La crise n’a pas empêché les opérateurs américains et espagnols de dévoiler leur projet de rapprocher leurs activités britanniques Virgin Media et O2 dont les offres complémentaires répondent à des besoins exacerbés par le contexte actuel.

Alors que la crise liée au coronavirus conduit à reporter la plupart des opérations, deux opérateurs s’inscrivent dans une dynamique inverse. Le 7 mai, l’américain Liberty Global et l’espagnol Telefónica ont fait part de leur intention de fusionner leurs activités britanniques respectives : le câblo-opérateur Virgin Media et la filiale de téléphonie O2. Une opération à plus de 35 milliards d’euros (dette comprise) qui leur permettra de concurrencer le leader du pays, le britannique BT positionné sur une offre mobile et fixe. Les deux maisons-mères détiendront chacune la moitié de la coentreprise.

À contre-courant

Ce deal tranche avec un début d’année sur le marché M&A marqué par une baisse sensible du nombre d’opérations : 700 milliards de dollars de fusions-acquisitions annoncés contre 1 200 milliards sur la même période en 2019, selon les données de Dealogic début mai. Comment expliquer, alors, qu’un tel mariage suive son cours ? D’abord, les packages proposés par les opérateurs – qui combinent offres internet, mobile et fixe – se révèlent généralement avantageux pour les consommateurs qui, en période de crise, pourraient regarder d’un peu plus près leurs factures.

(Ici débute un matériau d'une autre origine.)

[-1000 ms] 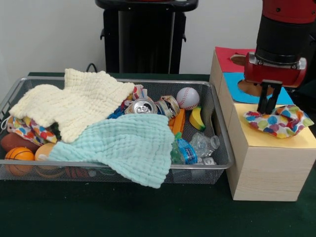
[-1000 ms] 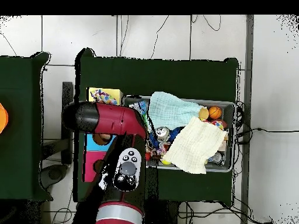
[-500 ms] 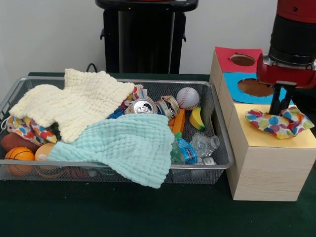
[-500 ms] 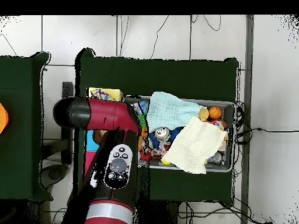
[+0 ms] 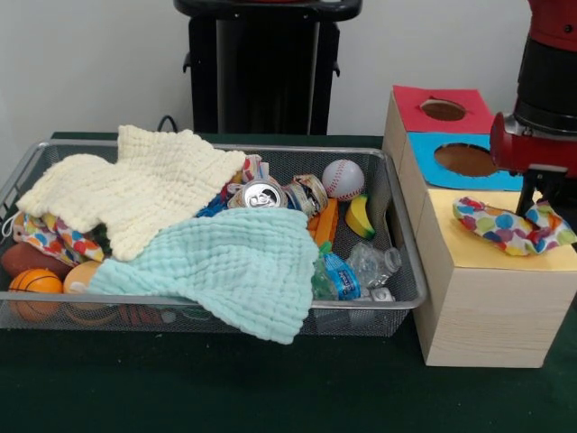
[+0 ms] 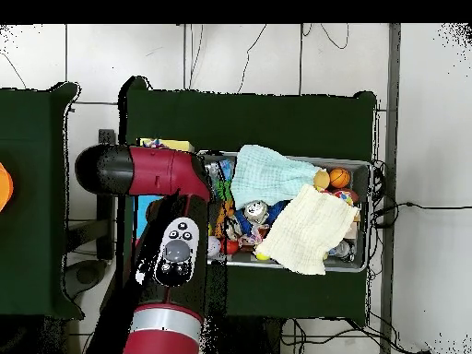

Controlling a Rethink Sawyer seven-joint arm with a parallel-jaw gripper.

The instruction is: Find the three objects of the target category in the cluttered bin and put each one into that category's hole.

"La demande de connectivité n’a jamais été aussi importante et critique"

Ensuite, le développement du télétravail oblige les salariés à s’équiper. Le secteur ne vit donc pas la crise de la même manière que la plupart des autres industries. Au contraire, il doit réussir à maintenir ses services dans un contexte sans précédent et malgré une demande qui ne va pas en fléchissant. « Combiner l’activité mobile du numéro 1 O2 avec le réseau à haut débit et les services de divertissement de Virgin Media va changer la donne au Royaume-Uni à un moment où la demande de connectivité n’a jamais été aussi importante et critique », déclare José María Àlvarez-Pallete, PDG de Telefónica.

Complémentarité

Dans le détail, les synergies se révéleront substantielles : près de 8 milliards d’euros d’ici à cinq ans. En effet, O2 utilisera les infrastructures fibre de Telefónica pour relier ses antennes et rester ainsi dans la course à la 5G. Tandis que Virgin Mobile, qui passe actuellement par le réseau Vodafone pour commercialiser ses offres mobiles, se servira désormais de celui d’O2. Les fiancées s’engagent à investir 10 milliards de livres sur cinq ans.

L’opération valorise O2 12,7 milliards de livres et Virgin Media 18,7 milliards. La joint-venture dégagera un chiffre d’affaires de 12 milliards de livres grâce aux 32 millions de clients mobile d’O2 et aux 3,2 millions d’abonnés mobile de Virgin Media. Selon les termes de l’accord, Telefónica recevra 5,7 milliards de livres en cash (qui comprend un paiement de péréquation de 2,5 millions de livres afin de tenir compte de la différence de valeur et de dette des deux unités). Ce qui lui permettra de réduire le poids de sa dette tout en conservant une présence au Royaume-Uni, l’un de ses marchés stratégiques avec l’Espagne ou encore l’Allemagne. Tandis que Liberty Global bénéficiera de 1,4 milliard de livres tiré du produit de la transaction. Soit après la scission des activités irlandaises de Virgin Media, qui ne seront pas comprises dans la fusion avec O2.

Un marché mouvant

« Project pink » - nom de code de la fusion – serait le énième mouvement dans le monde des opérateurs. Rien qu’en ce qui le concerne, Virgin Media comptabiliserait son quatrième changement de mains. L’opération, qui pourrait aboutir à la mi-2021, doit maintenant être validée par les autorités de la concurrence européennes, et ce, malgré le Brexit. Les analystes s’attendent à un feu vert de Bruxelles, les deux prétendantes au mariage présentant des activités complémentaires.